# EXERCISE REQUIREMENTS
Please restate verbatim the lines that open the listing below, ending with the line in which "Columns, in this" occurs.

# EXERCISE DATA
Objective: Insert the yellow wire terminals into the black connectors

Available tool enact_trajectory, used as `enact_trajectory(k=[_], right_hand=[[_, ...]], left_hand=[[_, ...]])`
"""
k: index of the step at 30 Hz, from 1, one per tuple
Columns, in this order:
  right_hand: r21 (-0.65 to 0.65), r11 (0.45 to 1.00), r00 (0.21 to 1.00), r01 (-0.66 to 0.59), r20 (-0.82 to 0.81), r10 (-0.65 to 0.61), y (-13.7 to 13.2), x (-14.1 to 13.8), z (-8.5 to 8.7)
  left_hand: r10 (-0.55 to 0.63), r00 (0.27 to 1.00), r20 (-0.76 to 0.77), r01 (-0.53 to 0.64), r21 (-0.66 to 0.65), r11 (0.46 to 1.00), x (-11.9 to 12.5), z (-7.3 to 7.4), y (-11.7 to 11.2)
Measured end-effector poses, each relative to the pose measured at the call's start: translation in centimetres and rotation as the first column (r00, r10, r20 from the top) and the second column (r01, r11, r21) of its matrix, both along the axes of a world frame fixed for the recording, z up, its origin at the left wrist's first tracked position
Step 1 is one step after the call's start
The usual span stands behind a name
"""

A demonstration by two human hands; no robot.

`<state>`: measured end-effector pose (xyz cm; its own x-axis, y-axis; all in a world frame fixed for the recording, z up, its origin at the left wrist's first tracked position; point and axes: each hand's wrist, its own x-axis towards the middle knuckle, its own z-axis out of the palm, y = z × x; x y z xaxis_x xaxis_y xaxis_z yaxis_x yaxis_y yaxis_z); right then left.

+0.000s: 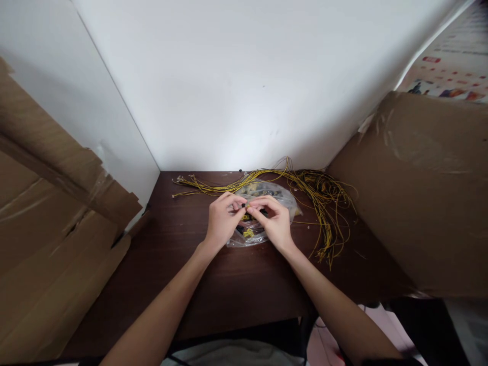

# RESULT FOR THIS EXERCISE
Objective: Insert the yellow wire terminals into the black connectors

Available tool enact_trajectory, used as `enact_trajectory(k=[_], right_hand=[[_, ...]], left_hand=[[_, ...]])`
"""
k: index of the step at 30 Hz, from 1, one per tuple
Columns, in this order:

The exercise has been carried out in full.